PROBLEM DESCRIPTION:
All the data should be printed again exactly as written.

DATA BELOW:
───
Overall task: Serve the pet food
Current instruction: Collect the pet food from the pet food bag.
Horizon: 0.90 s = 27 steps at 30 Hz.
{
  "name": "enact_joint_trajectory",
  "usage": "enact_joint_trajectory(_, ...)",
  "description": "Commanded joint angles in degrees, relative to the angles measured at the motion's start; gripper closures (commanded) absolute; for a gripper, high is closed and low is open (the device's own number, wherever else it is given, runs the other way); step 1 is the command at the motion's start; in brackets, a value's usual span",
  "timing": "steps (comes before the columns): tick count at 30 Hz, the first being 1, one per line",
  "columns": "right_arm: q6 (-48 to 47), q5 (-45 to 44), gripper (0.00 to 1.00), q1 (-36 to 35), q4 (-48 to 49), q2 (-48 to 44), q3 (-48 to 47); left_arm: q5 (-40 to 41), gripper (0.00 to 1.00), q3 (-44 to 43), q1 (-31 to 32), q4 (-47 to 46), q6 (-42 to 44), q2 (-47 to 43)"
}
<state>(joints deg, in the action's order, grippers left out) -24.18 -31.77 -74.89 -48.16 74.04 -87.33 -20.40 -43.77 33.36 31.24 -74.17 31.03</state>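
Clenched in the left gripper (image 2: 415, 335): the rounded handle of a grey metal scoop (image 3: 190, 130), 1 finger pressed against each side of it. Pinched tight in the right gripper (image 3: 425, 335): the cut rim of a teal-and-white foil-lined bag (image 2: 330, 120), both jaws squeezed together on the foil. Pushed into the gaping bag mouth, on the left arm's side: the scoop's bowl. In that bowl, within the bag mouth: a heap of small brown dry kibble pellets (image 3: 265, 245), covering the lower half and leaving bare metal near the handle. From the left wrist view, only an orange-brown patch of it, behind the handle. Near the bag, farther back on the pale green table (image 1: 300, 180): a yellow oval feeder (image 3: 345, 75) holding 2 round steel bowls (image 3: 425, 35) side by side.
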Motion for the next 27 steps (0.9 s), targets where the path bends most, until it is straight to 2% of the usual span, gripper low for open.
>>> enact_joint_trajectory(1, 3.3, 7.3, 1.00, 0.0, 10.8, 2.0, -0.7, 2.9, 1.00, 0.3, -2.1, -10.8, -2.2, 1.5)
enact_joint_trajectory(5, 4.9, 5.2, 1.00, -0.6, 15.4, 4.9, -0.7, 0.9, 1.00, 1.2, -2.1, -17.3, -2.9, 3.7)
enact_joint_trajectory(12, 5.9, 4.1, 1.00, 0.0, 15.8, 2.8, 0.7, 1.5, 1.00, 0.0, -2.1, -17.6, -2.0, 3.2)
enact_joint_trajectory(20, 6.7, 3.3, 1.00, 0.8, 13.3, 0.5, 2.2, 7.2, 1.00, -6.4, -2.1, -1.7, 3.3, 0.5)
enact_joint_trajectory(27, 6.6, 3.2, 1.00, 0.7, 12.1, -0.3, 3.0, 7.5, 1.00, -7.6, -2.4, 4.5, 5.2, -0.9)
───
SOLUTION TO THIS EXERCISE:
Overall task: Serve the pet food
Current instruction: Collect the pet food from the pet food bag.
Horizon: 0.90 s = 27 steps at 30 Hz.
{
  "name": "enact_joint_trajectory",
  "usage": "enact_joint_trajectory(_, ...)",
  "description": "Commanded joint angles in degrees, relative to the angles measured at the motion's start; gripper closures (commanded) absolute; for a gripper, high is closed and low is open (the device's own number, wherever else it is given, runs the other way); step 1 is the command at the motion's start; in brackets, a value's usual span",
  "timing": "steps (comes before the columns): tick count at 30 Hz, the first being 1, one per line",
  "columns": "right_arm: q6 (-48 to 47), q5 (-45 to 44), gripper (0.00 to 1.00), q1 (-36 to 35), q4 (-48 to 49), q2 (-48 to 44), q3 (-48 to 47); left_arm: q5 (-40 to 41), gripper (0.00 to 1.00), q3 (-44 to 43), q1 (-31 to 32), q4 (-47 to 46), q6 (-42 to 44), q2 (-47 to 43)"
}
<state>(joints deg, in the action's order, grippers left out) -24.18 -31.77 -74.89 -48.16 74.04 -87.33 -20.40 -43.77 33.36 31.24 -74.17 31.03</state>
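Clenched in the left gripper (image 2: 415, 335): the rounded handle of a grey metal scoop (image 3: 190, 130), 1 finger pressed against each side of it. Pinched tight in the right gripper (image 3: 425, 335): the cut rim of a teal-and-white foil-lined bag (image 2: 330, 120), both jaws squeezed together on the foil. Pushed into the gaping bag mouth, on the left arm's side: the scoop's bowl. In that bowl, within the bag mouth: a heap of small brown dry kibble pellets (image 3: 265, 245), covering the lower half and leaving bare metal near the handle. From the left wrist view, only an orange-brown patch of it, behind the handle. Near the bag, farther back on the pale green table (image 1: 300, 180): a yellow oval feeder (image 3: 345, 75) holding 2 round steel bowls (image 3: 425, 35) side by side.
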Motion for the next 27 steps (0.9 s), targets where the path bends most, until it is straight to 2% of the usual span, gripper low for open.
>>> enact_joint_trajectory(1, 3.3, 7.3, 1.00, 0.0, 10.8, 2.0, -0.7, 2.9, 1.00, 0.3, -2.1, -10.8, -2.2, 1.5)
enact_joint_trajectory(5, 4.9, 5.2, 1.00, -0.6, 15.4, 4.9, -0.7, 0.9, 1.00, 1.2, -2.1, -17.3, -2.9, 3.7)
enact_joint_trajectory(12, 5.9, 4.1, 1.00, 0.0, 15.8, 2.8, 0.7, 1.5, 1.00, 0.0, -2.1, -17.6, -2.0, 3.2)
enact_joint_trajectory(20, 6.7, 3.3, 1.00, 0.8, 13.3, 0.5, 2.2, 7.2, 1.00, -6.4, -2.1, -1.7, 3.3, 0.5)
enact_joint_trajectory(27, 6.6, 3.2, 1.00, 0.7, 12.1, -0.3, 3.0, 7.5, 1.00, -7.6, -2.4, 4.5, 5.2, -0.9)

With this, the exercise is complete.